▸ THE DATA
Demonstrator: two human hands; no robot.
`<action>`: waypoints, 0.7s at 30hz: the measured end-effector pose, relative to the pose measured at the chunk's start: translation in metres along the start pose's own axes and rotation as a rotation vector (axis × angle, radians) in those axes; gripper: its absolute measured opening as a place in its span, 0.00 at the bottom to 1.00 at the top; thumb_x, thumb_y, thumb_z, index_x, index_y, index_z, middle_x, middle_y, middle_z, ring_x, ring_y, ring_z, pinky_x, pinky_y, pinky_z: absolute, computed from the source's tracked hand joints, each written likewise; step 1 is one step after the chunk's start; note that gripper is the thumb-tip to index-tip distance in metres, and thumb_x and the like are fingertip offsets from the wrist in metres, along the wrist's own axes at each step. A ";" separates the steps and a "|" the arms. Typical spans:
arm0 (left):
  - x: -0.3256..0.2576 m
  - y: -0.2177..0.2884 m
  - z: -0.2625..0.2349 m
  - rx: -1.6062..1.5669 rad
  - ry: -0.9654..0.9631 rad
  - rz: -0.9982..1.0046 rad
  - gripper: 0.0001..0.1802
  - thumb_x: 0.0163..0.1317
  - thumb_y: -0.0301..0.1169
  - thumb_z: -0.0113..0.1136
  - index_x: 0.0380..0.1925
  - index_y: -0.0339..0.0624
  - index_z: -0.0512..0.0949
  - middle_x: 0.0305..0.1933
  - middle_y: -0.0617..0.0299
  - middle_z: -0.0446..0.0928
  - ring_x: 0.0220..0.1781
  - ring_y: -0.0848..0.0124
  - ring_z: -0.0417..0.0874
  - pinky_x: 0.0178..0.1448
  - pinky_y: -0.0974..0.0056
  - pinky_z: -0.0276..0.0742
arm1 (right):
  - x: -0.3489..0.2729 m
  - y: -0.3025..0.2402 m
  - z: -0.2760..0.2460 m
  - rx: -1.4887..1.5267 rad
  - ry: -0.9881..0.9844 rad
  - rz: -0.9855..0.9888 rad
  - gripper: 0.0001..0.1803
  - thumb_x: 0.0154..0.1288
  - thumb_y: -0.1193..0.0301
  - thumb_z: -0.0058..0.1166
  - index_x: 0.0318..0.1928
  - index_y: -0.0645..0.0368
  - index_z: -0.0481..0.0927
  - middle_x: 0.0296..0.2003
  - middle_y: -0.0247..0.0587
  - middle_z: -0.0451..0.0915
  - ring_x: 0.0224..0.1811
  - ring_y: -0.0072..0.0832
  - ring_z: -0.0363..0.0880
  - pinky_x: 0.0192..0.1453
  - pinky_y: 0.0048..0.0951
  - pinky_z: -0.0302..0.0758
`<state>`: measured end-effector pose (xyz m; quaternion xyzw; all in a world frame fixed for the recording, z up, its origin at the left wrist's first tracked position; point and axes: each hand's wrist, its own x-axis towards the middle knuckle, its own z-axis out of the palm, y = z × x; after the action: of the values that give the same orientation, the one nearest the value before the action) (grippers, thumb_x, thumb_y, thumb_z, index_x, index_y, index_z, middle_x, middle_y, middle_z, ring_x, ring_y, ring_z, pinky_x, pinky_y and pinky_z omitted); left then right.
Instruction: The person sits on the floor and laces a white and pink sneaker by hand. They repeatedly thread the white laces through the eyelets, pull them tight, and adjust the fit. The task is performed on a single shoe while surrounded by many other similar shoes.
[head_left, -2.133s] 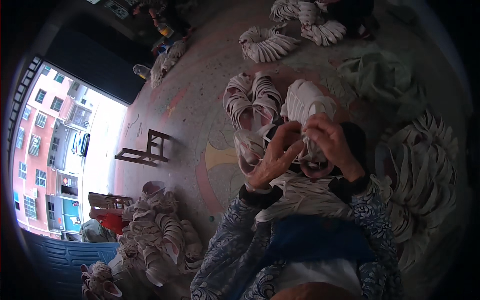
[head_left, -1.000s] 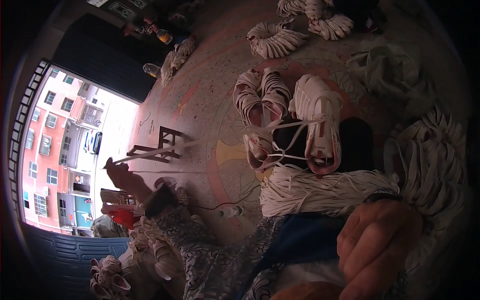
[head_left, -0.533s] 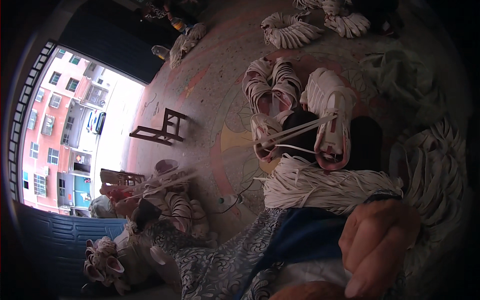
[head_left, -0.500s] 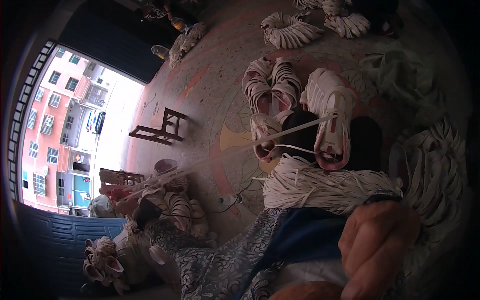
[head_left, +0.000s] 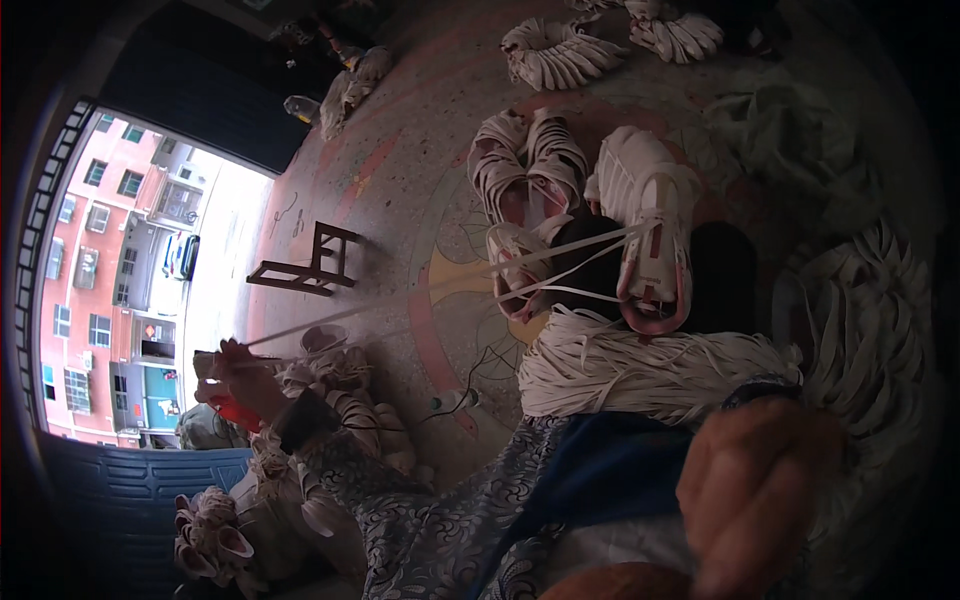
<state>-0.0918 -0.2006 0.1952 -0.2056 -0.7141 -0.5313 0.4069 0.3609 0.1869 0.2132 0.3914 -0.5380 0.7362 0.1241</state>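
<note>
My left hand (head_left: 250, 385), at the end of an outstretched patterned sleeve, is closed on a long pale shoelace (head_left: 400, 304) at the far left. Something red shows at its fingers. The lace stretches taut to a white and pink shoe upper (head_left: 657, 250), which lies on a stack in front of me. Another white lace runs from this upper to a second upper (head_left: 518, 272) beside it. Near me at the lower right, my right hand (head_left: 750, 490) is curled closed and slightly blurred; what it holds, if anything, is hidden. A thick bundle of white laces (head_left: 640, 370) lies across my lap.
More stacked uppers (head_left: 525, 165) stand just beyond. Bundled uppers (head_left: 365, 415) lie below my left forearm. A small dark wooden stool (head_left: 310, 262) lies on the patterned floor (head_left: 400, 170). Laces (head_left: 870, 330) hang at the right, and a green bottle cap (head_left: 437, 403) shows near a cord.
My left hand has moved outward to the left, and the lace is drawn out farther. My right hand keeps about the same place. The whole view has shifted slightly.
</note>
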 end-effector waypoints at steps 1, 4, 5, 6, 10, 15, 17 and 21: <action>-0.018 0.002 0.024 -0.065 -0.060 -0.009 0.16 0.69 0.30 0.45 0.51 0.33 0.75 0.45 0.55 0.74 0.41 0.70 0.80 0.40 0.69 0.79 | -0.002 0.003 0.005 -0.046 0.082 -0.051 0.13 0.52 0.75 0.69 0.38 0.68 0.83 0.31 0.43 0.80 0.29 0.26 0.79 0.27 0.22 0.76; -0.082 0.034 0.080 -0.221 -0.347 -0.015 0.16 0.69 0.30 0.45 0.51 0.33 0.75 0.47 0.55 0.75 0.43 0.69 0.81 0.40 0.69 0.80 | -0.006 0.005 0.021 -0.145 0.253 -0.054 0.13 0.52 0.75 0.69 0.37 0.69 0.83 0.29 0.42 0.80 0.27 0.25 0.79 0.26 0.22 0.76; -0.092 0.067 0.075 -0.163 -0.474 0.011 0.17 0.70 0.32 0.44 0.51 0.31 0.74 0.48 0.53 0.76 0.45 0.66 0.82 0.45 0.66 0.79 | -0.010 -0.009 0.020 -0.094 0.268 0.030 0.12 0.53 0.74 0.69 0.36 0.69 0.83 0.29 0.41 0.80 0.26 0.25 0.79 0.25 0.22 0.76; -0.131 0.075 0.126 -0.242 -0.627 0.003 0.19 0.70 0.33 0.43 0.51 0.30 0.73 0.49 0.51 0.77 0.46 0.62 0.83 0.50 0.63 0.78 | -0.017 -0.015 0.024 -0.163 0.339 0.174 0.12 0.53 0.74 0.69 0.36 0.69 0.83 0.29 0.41 0.80 0.26 0.25 0.79 0.23 0.22 0.76; -0.211 0.147 0.168 -0.500 -0.940 -0.313 0.19 0.71 0.34 0.43 0.44 0.29 0.78 0.48 0.53 0.79 0.46 0.65 0.82 0.49 0.65 0.77 | -0.043 0.002 0.037 -0.146 0.363 0.095 0.12 0.53 0.76 0.68 0.39 0.66 0.83 0.31 0.43 0.81 0.26 0.25 0.80 0.23 0.19 0.76; -0.287 0.197 0.201 -0.720 -1.286 -0.314 0.13 0.70 0.28 0.49 0.43 0.31 0.79 0.41 0.58 0.81 0.40 0.73 0.80 0.45 0.69 0.75 | -0.079 0.036 0.004 -0.312 0.506 0.105 0.09 0.59 0.78 0.59 0.41 0.64 0.82 0.31 0.44 0.80 0.26 0.25 0.80 0.25 0.21 0.77; -0.305 0.214 0.205 -0.733 -1.378 -0.318 0.12 0.69 0.27 0.50 0.44 0.32 0.79 0.37 0.61 0.82 0.37 0.77 0.78 0.40 0.70 0.75 | -0.092 0.045 -0.008 -0.672 0.676 0.307 0.08 0.65 0.76 0.52 0.42 0.62 0.82 0.28 0.38 0.76 0.23 0.21 0.75 0.26 0.21 0.75; -0.330 0.222 0.216 -0.721 -1.477 -0.342 0.10 0.68 0.27 0.52 0.42 0.32 0.79 0.31 0.59 0.81 0.32 0.75 0.80 0.35 0.69 0.75 | -0.110 0.097 -0.039 -0.994 0.984 0.550 0.11 0.64 0.73 0.59 0.43 0.67 0.80 0.33 0.42 0.78 0.28 0.25 0.82 0.27 0.24 0.79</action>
<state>0.1838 0.1227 0.0405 -0.5069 -0.6046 -0.5103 -0.3422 0.3577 0.2102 0.0628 -0.2335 -0.7679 0.5009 0.3239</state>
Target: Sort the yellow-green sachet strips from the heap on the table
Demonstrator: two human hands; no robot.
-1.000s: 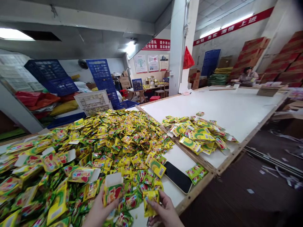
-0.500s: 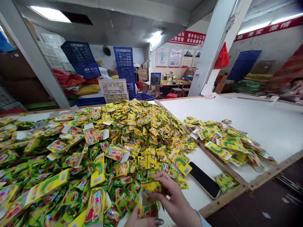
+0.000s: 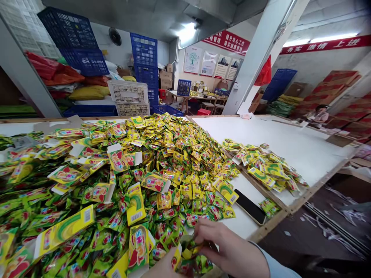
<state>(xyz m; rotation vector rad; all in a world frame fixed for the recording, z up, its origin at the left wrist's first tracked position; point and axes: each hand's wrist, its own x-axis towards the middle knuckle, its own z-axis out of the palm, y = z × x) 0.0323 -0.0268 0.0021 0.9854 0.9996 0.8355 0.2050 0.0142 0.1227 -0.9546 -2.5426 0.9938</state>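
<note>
Head view: at the counter's (image 3: 292, 143) near edge, the right hand's (image 3: 228, 251) fingers (image 3: 203, 236) are clamped on a sachet (image 3: 189, 253). The left hand (image 3: 165, 268) holds a small box (image 3: 176, 260), grip unclear. This looks like filling; next needs the sachet aligned with the box's mouth.

Your right hand (image 3: 228, 251) pinched a small sachet (image 3: 189, 253) of glossy, crinkled plastic film, and the heap of sachets (image 3: 174, 162) before you shone the same way. The flattened cartons (image 3: 65, 229) among them looked like smooth printed card with a slight sheen. The table top (image 3: 301, 150) was matt white, edged with bare, rough wooden battens (image 3: 272, 226). The phone (image 3: 251, 207) showed a glossy black glass face. The blue crates (image 3: 143, 50) behind looked like hard moulded plastic.
</note>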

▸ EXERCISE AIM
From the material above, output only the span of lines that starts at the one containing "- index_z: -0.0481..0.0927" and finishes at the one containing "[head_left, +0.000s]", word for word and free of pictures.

▸ SOLUTION TO THE EXERCISE
  - index_z: -0.0481..0.0927
  - middle_x: 0.0296..0.2003
  - middle_y: -0.0247..0.0587
  - middle_z: -0.0451..0.0915
  - ring_x: 0.0224..0.1811
  - ring_y: -0.0072..0.0832
  - ring_z: -0.0363..0.0880
  - pinky_x: 0.0192..0.1453
  - pinky_y: 0.0048..0.0951
  - pinky_z: -0.0302..0.0758
`<state>`: measured end-effector pose (xyz m; quaternion xyzw; all in a world frame fixed for the recording, z up, its origin at the left wrist's first tracked position; point and axes: each hand's wrist, its own x-axis towards the middle knuckle, its own z-axis out of the palm, y = z × x; after the action: of the values that give the same orientation, the one nearest the value before the action) (grippers, thumb_x, thumb_y, thumb_z, index_x, index_y, index_z, middle_x, middle_y, middle_z, ring_x, ring_y, ring_z, pinky_x, pinky_y and pinky_z omitted); left then right.
Instruction: The person sits on the floor and laces a white and pink sneaker by hand. They repeatedly thread the white laces through the eyelets, pull them tight, and adjust the fit. The task is performed on a single shoe while surrounded by many other similar shoes.
[head_left, -2.133s] 
[head_left, -1.000s] 
[head_left, -0.533s] 
[head_left, -0.500s] 
[head_left, +0.000s] 

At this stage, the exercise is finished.